Dr. Cheuteu untersucht den neu hinzu gekommenen Patienten kurz und stellt fest, dass dieser nur noch hell und dunkel wahrnehmen kann, aber auch, dass seine Pupillenreaktion gut ist und der Katarakt auf beiden Seiten überreif und operabel. Nur ist inzwischen leider kein steriles Operationsbesteck mehr vorhanden und ein Teil der Geräte bereits verpackt.

Als ihm dies nach und nach klar wird, ist Martin Foé Bouli traurig und völlig verzweifelt. Er sieht seinen Traum, das Augenlicht wiederzugewinnen, kurz vor dem bereits erreicht geglaubten Ziel wieder entschwinden. Er trauert schon jahrelang seiner verloren gegangenen Unabhängigkeit und seinem alten Leben hinterher. „Obwohl ich inzwischen alt bin, hatte ich ein gutes Leben, bevor ich mein Augenlicht verlor. Ich habe für meine Familie gesorgt, und ich habe es geliebt, mich um unser Feld zu kümmern“, sagt er.

Dr. Raoul Cheuteu lädt den völlig niedergeschlagenen Patienten spontan in seine Klinik nach Yaoundé ein, um ihn dort kostenlos zu operieren.

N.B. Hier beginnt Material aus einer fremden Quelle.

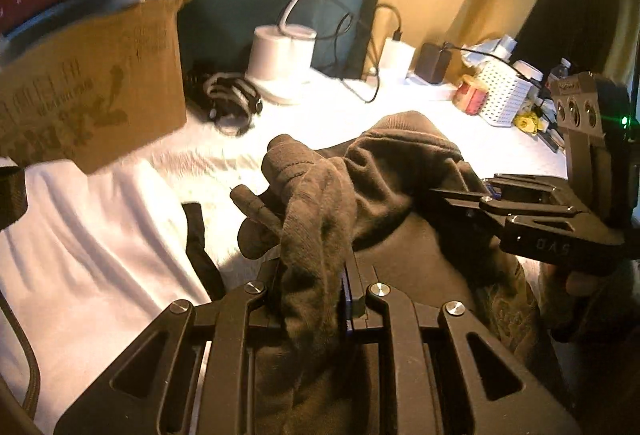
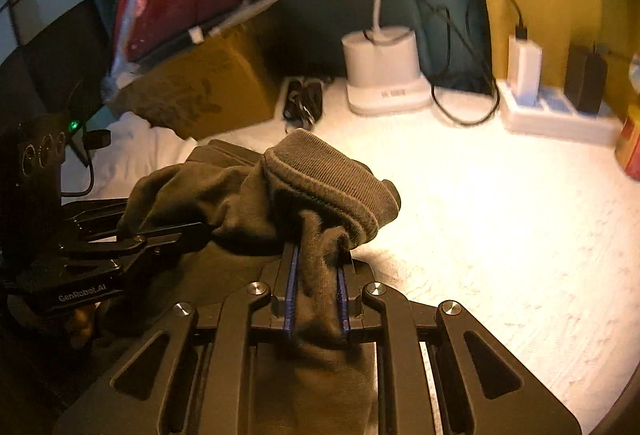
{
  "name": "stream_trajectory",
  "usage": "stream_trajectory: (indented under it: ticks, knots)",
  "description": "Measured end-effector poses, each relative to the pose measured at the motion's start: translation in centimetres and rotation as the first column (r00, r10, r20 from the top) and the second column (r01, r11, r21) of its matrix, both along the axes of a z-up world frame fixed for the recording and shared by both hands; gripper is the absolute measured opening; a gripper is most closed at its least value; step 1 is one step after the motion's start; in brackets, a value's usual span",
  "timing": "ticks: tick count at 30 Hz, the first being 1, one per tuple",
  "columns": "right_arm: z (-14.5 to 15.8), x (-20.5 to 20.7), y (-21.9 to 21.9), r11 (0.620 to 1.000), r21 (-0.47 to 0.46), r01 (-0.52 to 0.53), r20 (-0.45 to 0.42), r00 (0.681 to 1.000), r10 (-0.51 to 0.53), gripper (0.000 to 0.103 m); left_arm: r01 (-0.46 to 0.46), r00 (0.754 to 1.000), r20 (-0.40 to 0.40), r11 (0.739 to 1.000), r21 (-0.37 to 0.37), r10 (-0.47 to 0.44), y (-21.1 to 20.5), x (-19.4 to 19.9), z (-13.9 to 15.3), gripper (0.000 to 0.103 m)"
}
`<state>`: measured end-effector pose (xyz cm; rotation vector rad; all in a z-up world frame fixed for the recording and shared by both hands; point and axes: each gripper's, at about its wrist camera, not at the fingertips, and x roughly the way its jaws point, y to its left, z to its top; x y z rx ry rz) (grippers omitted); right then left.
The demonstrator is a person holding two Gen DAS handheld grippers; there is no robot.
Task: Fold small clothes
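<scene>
A dark olive garment [image 1: 384, 171] with a ribbed hem [image 2: 332, 179] hangs bunched above the white table cover [image 2: 500, 235]. My left gripper [image 1: 312, 275] is shut on a fold of it, near its drawstring [image 1: 256, 211]. My right gripper [image 2: 316, 275] is shut on the cloth just below the ribbed hem. In the left wrist view the right gripper [image 1: 436, 195] comes in from the right into the cloth. In the right wrist view the left gripper [image 2: 200, 231] comes in from the left, its tips buried in cloth.
A cardboard box [image 1: 92, 91] with a red box [image 2: 180, 7] on top stands at the back left. A white lamp base [image 2: 384, 75], cables [image 2: 304, 103], a power strip with chargers [image 2: 552, 111], a white perforated basket [image 1: 504, 91] and a red tin [image 1: 472, 95] line the back.
</scene>
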<state>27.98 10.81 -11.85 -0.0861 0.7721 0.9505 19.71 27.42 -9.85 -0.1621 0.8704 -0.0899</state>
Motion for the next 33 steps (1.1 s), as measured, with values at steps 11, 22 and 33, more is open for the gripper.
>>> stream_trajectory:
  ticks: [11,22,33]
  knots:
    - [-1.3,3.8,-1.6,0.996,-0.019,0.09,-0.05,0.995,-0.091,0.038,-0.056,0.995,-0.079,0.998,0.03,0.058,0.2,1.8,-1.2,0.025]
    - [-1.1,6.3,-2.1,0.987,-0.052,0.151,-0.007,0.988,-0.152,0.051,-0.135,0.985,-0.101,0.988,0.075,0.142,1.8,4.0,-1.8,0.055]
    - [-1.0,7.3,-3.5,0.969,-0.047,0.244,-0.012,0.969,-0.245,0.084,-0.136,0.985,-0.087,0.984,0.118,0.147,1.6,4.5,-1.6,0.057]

Als Operationstermin legt er den folgenden Dienstag, 23.2.21, 11.00 h fest. Die Klinik öffnet morgens erst um 9.00 h, aber Martin Foé Bouli ist bereits um 6.30 h da. Diese einmalige Chance will er um gar keinen Preis verpassen.

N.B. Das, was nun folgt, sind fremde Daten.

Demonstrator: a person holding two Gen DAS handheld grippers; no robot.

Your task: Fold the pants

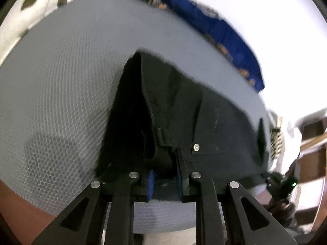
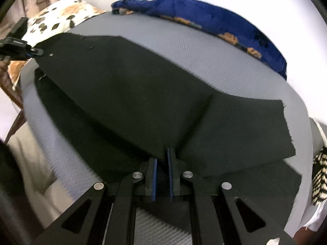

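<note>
Here the black pants (image 2: 126, 85) lie partly lifted off the grey mattress (image 2: 204, 49), the left tool (image 1: 164, 163) clamping the waistband, the right tool (image 2: 162, 159) clenched on a fold at the near edge.

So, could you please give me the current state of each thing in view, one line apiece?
Black pants: partly lifted off the grey mattress, one layer raised over the layer below.
Left gripper: jaws closed on the waistband near a rivet.
Right gripper: jaws shut on the pants' edge.
Blue blanket: bunched along the far edge.
</note>
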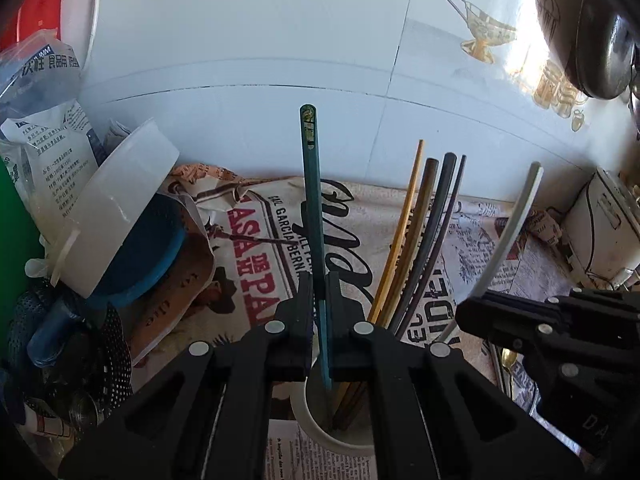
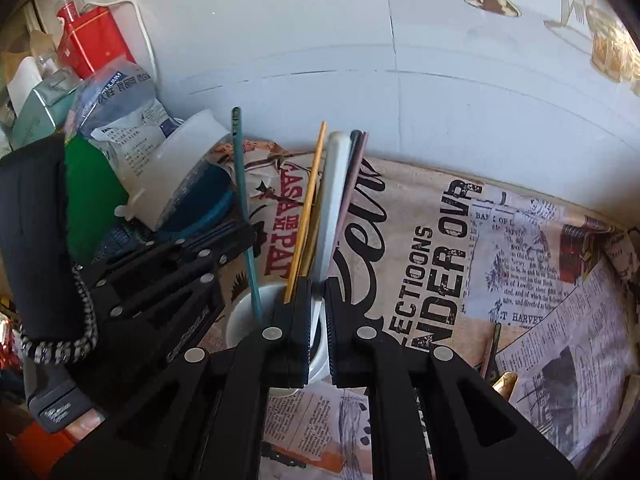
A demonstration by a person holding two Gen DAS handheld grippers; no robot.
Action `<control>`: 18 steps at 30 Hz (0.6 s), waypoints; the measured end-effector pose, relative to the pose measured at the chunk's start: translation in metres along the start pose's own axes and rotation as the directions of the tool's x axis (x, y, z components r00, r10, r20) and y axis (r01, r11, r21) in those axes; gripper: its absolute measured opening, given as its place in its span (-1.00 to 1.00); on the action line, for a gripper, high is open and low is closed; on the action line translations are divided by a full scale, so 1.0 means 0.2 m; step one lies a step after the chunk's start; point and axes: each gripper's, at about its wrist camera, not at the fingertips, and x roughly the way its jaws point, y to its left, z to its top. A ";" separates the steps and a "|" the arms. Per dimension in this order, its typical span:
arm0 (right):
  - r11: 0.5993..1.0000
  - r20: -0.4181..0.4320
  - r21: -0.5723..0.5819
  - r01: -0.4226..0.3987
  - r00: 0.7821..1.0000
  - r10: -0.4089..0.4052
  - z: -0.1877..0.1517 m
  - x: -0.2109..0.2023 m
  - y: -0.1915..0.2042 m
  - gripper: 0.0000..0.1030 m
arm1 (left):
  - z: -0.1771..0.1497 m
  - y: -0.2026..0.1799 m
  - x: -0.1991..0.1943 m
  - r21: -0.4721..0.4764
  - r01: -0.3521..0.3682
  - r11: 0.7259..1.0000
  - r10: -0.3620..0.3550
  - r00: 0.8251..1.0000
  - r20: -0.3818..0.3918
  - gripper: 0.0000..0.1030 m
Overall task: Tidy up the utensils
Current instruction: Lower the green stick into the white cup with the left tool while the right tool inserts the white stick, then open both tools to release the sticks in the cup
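I have one chopstick in each claw, both lined up over the white cup (image 1: 320,424) that stands on the newspaper-print cloth (image 2: 520,264) covering the bench. The left claw (image 1: 319,292) is clamped on the teal chopstick (image 1: 312,200), gripped low on the shaft so the lower tip already sits inside the cup mouth while the long upper part stands nearly upright above the jaws. The right claw (image 2: 318,300) holds the white chopstick (image 2: 334,200) the same way, with its jaws pressed on the shaft; the lower end reaches the cup rim.

The low grip is deliberate, in my judgement: it keeps the tip steady for entry into a narrow opening.

The cup already holds a bundle of yellow, brown and dark chopsticks (image 1: 424,240), fanned toward the right. They crowd the opening, so each new stick must drop beside them, not onto them.

Around the cup: a translucent tub (image 1: 116,208) tipped over a blue lid to the left, packets behind it, a gold spoon (image 2: 505,380) on the cloth to the right.
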 end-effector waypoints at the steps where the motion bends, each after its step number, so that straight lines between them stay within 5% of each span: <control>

Am Tag nach seiner Operation ist er überglücklich, als Dr. Cheuteu ihm die Verbände abgenommen hat. Immer wieder ruft er: „Danke, danke. Ich kann sehen. Der Herr möge Sie segnen, Doktor!“

Seit längerer Zeit konnte er keinen Beitrag mehr zur Versorgung seiner Familie leisten. Im Gegenteil, er war zu einer Last geworden für alle diejenigen, die ihm nahestehen, weil er nicht mehr ohne ständige Hilfe beim Anziehen, sich Fortbewegen und kurz gesagt allen Aufgaben des täglichen Lebens existieren konnte. Das alles ändert sich für ihn jetzt auf einen Schlag wieder zum Positiven. Er bekommt quasi sein früheres Leben zurück.

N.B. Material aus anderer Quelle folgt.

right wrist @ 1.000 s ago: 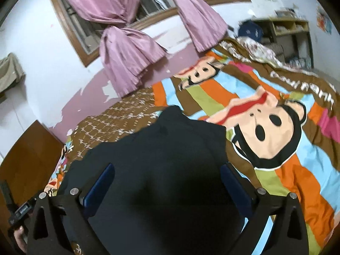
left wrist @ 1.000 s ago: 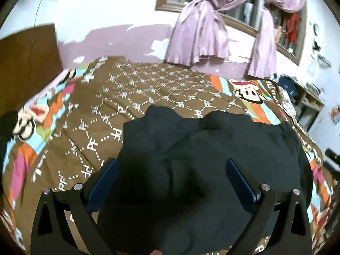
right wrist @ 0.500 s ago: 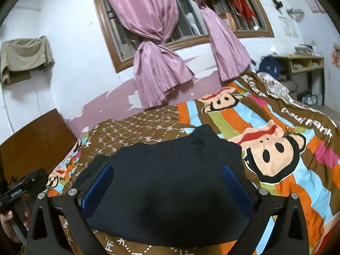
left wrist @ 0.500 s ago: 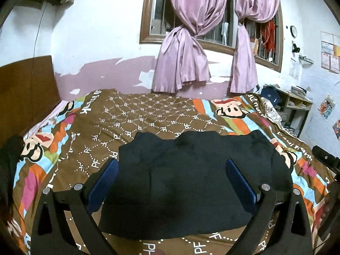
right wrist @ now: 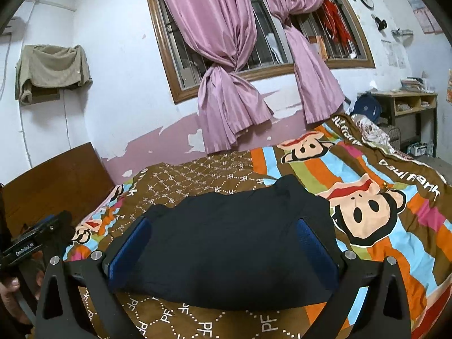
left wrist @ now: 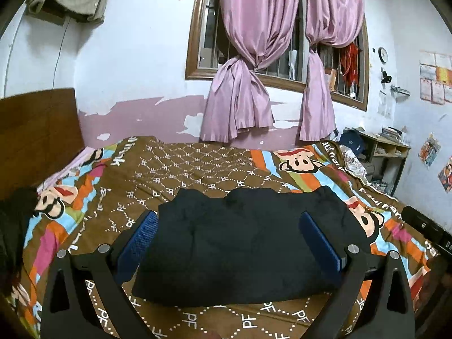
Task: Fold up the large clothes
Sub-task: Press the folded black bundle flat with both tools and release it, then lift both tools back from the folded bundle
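Dark navy garment [left wrist: 245,243] lies folded in a soft, thick bundle on the bed [left wrist: 180,163], in front of the curtained window [left wrist: 279,53]. We judge it light, limp, not slippery; best pinched at its near corners or edge. Left gripper [left wrist: 230,243] and right gripper [right wrist: 223,243] hover above it, fingers spread wide, holding nothing. Beyond the garment, only bare bedspread; nothing blocks us.

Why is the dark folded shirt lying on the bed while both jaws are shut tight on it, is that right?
Not quite. The dark folded shirt does lie on the bed, but both jaws are open and holding nothing, as both wrist views show for the left gripper and right gripper.
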The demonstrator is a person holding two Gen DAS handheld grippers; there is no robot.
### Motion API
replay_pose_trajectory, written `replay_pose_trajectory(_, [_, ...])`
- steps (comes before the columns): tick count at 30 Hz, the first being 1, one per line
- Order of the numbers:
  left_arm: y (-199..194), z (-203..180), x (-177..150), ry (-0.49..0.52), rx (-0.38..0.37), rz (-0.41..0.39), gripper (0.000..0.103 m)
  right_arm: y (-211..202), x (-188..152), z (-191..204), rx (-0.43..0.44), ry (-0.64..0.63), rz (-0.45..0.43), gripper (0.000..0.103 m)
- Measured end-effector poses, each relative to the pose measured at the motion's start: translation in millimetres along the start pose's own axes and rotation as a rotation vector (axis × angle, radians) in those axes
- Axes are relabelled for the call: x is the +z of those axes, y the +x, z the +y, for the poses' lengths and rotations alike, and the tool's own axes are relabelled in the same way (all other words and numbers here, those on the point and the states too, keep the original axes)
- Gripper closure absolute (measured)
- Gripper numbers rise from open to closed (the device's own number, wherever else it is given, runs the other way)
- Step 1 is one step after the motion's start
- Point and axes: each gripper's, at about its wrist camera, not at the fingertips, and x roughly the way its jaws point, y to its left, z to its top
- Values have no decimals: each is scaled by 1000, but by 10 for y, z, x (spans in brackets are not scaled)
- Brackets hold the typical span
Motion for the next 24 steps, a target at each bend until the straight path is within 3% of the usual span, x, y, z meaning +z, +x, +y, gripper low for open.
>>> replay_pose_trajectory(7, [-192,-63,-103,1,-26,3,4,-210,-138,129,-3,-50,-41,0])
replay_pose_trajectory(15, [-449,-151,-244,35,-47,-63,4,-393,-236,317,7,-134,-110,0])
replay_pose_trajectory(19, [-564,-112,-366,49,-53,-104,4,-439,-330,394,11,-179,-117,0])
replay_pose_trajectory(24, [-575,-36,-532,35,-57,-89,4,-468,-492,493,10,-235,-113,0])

Geschätzt 80% aller Blindheitsfälle in Afrika könnten wie der von Martin Foé Bouli mit einfachen und zumindest für mitteleuropäische Verhältnisse kostengünstigen Maßnahmen vermieden werden. Vorausgesetzt, es ist jemand da, der sich kümmert und die notwendigen Fähigkeiten, Ausrüstungen und finanziellen Mittel mitbringt. Mit Hilfe unserer treuen Spender gelingt das der Augenhilfe Afrika erfreulicherweise in einer ständig weiter zunehmenden Zahl von Fällen.